**What is expected:** Quote exactly and only this range of lines in the data below: the line that holds "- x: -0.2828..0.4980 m" to the line that holds "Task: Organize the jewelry", both included.

**Given data:**
########################################
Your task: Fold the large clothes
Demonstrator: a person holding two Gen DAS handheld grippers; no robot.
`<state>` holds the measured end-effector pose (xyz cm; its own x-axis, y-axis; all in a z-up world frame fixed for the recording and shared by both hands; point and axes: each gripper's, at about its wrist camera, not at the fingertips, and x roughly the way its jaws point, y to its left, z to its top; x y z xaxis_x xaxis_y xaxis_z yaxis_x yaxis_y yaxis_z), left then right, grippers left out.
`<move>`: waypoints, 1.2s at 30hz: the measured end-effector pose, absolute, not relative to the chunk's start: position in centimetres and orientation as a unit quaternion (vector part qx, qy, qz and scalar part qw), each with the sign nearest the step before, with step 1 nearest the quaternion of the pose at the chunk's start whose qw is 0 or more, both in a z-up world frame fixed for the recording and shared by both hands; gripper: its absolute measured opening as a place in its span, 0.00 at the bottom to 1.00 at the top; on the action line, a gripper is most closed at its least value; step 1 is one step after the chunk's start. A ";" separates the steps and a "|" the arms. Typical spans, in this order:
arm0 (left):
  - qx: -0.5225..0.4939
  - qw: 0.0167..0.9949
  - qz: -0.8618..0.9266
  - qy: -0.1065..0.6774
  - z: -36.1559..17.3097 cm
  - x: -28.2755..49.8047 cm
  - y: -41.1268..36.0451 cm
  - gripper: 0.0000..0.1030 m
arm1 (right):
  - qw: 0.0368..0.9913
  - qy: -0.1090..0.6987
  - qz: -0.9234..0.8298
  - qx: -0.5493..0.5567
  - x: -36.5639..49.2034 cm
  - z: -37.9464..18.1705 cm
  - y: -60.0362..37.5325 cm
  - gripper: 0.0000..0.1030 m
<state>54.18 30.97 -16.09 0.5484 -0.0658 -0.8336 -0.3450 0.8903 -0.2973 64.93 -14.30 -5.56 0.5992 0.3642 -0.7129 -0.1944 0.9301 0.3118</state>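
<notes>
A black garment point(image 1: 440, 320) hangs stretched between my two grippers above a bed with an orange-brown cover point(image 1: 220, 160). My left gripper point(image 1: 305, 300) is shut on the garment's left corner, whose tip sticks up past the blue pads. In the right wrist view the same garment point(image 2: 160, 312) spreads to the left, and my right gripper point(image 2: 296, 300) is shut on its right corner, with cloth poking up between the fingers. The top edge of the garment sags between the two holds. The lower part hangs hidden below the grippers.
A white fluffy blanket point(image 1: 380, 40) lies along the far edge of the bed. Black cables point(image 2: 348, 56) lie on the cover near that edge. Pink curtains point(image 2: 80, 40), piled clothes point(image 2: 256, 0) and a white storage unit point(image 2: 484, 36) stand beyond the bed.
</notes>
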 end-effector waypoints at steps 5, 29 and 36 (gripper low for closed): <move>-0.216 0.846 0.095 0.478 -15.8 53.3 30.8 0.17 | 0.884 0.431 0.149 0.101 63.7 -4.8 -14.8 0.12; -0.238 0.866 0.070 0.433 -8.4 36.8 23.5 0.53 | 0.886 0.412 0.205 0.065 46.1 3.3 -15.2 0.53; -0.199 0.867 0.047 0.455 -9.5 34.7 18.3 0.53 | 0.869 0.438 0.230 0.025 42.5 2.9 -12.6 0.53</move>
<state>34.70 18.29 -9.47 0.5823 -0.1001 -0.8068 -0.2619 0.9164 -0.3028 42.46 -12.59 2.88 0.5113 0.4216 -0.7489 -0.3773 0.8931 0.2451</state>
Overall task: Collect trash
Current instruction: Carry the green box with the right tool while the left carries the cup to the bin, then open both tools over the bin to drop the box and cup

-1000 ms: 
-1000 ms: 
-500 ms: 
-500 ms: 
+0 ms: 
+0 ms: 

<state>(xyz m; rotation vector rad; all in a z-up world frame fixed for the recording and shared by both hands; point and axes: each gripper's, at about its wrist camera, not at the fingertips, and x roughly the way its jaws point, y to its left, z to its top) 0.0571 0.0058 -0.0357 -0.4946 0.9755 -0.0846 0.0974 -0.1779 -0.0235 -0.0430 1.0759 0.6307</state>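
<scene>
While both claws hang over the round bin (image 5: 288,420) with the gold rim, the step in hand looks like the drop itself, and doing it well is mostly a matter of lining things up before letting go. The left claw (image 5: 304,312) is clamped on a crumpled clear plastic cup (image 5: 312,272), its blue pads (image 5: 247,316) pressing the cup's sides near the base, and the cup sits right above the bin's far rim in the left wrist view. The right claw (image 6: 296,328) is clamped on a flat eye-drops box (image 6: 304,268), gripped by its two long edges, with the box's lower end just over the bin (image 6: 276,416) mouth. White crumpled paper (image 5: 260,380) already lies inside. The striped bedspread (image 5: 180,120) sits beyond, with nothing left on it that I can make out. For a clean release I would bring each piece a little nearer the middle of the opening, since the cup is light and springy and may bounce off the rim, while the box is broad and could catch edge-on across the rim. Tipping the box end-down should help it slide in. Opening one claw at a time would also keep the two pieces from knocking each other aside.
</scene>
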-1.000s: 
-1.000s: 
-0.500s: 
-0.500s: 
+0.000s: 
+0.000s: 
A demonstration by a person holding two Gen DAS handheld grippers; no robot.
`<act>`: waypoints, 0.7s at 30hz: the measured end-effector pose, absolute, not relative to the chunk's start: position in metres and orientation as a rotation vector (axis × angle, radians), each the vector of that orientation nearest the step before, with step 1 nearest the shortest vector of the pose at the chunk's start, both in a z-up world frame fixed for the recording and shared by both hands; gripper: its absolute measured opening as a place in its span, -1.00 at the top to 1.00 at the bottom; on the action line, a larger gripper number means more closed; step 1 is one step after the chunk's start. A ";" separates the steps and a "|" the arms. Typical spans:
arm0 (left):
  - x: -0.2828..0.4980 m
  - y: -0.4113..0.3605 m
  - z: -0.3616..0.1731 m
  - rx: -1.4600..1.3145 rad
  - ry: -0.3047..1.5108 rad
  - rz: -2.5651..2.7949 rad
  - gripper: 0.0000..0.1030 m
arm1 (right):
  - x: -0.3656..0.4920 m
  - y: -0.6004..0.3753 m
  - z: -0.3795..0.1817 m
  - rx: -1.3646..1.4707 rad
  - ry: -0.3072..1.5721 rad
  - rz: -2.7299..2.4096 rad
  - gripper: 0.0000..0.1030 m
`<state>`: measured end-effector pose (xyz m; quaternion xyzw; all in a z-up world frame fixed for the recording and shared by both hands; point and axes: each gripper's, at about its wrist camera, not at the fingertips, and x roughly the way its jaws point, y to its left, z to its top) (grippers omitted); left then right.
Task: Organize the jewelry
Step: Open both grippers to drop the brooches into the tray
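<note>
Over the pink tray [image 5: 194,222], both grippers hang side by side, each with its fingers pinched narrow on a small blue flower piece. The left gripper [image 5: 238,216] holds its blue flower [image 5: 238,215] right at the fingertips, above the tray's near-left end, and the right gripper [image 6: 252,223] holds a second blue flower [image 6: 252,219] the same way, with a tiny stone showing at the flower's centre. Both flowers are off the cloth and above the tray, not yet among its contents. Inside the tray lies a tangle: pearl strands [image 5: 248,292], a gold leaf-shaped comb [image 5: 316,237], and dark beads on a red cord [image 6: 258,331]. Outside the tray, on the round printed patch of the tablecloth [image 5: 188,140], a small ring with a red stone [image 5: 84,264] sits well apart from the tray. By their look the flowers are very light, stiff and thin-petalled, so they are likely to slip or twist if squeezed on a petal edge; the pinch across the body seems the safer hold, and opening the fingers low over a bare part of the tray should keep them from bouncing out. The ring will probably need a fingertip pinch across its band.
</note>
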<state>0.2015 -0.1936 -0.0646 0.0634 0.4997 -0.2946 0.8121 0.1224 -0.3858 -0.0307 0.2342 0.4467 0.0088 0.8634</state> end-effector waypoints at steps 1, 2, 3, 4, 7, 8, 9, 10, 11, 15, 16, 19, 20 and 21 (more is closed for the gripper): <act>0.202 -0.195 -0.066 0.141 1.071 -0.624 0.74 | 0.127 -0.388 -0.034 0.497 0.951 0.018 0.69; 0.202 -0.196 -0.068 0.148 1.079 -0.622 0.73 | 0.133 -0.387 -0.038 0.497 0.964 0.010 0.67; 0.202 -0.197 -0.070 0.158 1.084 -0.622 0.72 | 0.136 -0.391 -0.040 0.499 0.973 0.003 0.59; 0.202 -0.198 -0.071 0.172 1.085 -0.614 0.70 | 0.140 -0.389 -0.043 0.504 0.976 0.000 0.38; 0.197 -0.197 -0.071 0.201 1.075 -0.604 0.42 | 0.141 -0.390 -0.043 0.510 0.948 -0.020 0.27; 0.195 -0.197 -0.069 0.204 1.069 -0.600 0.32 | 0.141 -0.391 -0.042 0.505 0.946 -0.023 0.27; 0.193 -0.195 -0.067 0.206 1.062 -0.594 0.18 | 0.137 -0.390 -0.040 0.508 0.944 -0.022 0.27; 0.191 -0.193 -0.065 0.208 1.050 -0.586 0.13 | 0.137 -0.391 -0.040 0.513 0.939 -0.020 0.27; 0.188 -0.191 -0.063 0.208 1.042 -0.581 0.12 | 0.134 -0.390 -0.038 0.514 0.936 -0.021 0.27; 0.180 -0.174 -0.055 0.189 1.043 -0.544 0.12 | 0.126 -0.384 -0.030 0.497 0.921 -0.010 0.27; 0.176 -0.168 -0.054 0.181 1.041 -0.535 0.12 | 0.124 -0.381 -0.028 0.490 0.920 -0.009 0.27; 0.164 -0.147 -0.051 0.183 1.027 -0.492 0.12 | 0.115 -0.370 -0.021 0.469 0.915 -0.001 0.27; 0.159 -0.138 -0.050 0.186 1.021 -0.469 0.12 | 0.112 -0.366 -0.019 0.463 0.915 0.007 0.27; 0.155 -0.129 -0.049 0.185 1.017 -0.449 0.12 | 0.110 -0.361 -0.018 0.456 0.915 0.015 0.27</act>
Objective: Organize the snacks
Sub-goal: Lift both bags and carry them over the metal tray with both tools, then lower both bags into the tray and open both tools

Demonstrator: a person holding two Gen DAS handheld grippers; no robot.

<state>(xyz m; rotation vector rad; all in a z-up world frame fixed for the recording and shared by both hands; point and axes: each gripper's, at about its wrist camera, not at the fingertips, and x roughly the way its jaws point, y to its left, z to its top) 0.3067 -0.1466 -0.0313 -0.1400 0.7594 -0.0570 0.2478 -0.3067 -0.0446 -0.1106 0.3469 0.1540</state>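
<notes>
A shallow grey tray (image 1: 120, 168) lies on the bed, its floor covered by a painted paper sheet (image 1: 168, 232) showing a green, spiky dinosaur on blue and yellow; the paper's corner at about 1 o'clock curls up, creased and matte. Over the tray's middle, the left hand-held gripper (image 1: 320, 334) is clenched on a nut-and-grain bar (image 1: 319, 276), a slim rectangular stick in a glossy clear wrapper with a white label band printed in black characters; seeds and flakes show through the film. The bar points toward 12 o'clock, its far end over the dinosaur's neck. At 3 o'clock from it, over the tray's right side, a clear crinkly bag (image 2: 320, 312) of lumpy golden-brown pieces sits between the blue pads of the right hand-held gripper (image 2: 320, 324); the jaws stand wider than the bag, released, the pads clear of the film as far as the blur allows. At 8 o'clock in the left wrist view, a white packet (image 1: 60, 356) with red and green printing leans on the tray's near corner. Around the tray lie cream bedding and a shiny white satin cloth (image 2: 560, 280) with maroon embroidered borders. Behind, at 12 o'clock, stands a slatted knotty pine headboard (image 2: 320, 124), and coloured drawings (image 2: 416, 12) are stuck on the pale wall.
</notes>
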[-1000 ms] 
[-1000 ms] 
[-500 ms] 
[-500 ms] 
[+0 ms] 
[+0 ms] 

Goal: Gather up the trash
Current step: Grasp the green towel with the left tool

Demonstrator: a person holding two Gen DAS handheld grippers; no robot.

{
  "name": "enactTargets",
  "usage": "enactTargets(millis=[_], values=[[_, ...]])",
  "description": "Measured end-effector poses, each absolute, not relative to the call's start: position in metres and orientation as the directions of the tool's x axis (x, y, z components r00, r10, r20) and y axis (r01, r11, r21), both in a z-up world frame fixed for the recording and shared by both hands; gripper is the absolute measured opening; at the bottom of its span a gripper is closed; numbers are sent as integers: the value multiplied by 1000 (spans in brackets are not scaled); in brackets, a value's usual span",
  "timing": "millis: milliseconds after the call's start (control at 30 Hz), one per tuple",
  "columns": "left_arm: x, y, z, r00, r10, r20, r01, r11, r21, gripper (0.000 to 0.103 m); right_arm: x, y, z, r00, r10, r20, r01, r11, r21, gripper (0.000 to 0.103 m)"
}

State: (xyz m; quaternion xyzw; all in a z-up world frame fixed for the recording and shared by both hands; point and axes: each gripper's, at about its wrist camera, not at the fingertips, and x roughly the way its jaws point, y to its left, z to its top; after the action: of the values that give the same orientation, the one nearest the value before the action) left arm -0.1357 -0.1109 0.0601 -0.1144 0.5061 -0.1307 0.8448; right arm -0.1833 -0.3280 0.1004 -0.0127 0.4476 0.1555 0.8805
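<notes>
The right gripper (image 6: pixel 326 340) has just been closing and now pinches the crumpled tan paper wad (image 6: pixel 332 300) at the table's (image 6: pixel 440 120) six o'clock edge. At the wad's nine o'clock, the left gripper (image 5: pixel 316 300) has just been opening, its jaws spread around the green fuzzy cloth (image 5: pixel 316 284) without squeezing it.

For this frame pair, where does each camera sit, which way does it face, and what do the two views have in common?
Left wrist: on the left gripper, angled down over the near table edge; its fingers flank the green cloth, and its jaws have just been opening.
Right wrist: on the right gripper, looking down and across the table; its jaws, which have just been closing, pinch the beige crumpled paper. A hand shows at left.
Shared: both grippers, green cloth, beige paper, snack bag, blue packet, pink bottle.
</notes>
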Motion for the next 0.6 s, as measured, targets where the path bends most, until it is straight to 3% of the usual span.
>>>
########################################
**Written response:**
  - x: -0.2828..0.4980 m
  - y: -0.4113..0.3605 m
  - z: -0.3616..0.1731 m
  - rx: -1.4600..1.3145 rad
  - ry: -0.3047..1.5108 rad
  - rz: -2.5651..2.7949 rad
  - gripper: 0.0000..0.1030 m
arm1 (right):
  - x: -0.3656..0.4920 m
  - y: -0.6004..0.3753 m
  - z: -0.3795..0.1817 m
  - rx: -1.3646..1.4707 rad
  - ry: -0.3072..1.5721 rad
  - rz: -2.7299..2.4096 rad
  - gripper: 0.0000..0.1030 m
`<state>`: measured end-effector pose (xyz m; quaternion xyzw; all in a z-up world frame fixed for the recording and shared by both hands; point and axes: each gripper's, at about its wrist camera, not at the fingertips, and x roughly the way its jaws point, y to its left, z to its top) (grippers omitted); left then right.
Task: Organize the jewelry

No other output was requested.